A complete transcription of the material, exact in every line, is what is wanted.

*** DATA SECTION ***

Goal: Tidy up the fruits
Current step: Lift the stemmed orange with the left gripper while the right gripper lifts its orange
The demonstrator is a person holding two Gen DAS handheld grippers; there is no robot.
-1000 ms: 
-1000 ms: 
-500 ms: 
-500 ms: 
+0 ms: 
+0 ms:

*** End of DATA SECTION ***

TASK ANSWER:
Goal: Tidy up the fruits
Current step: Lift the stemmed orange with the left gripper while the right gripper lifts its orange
The demonstrator is a person holding two Gen DAS handheld grippers; there is no robot.
-1000 ms: 
-1000 ms: 
-500 ms: 
-500 ms: 
+0 ms: 
+0 ms:

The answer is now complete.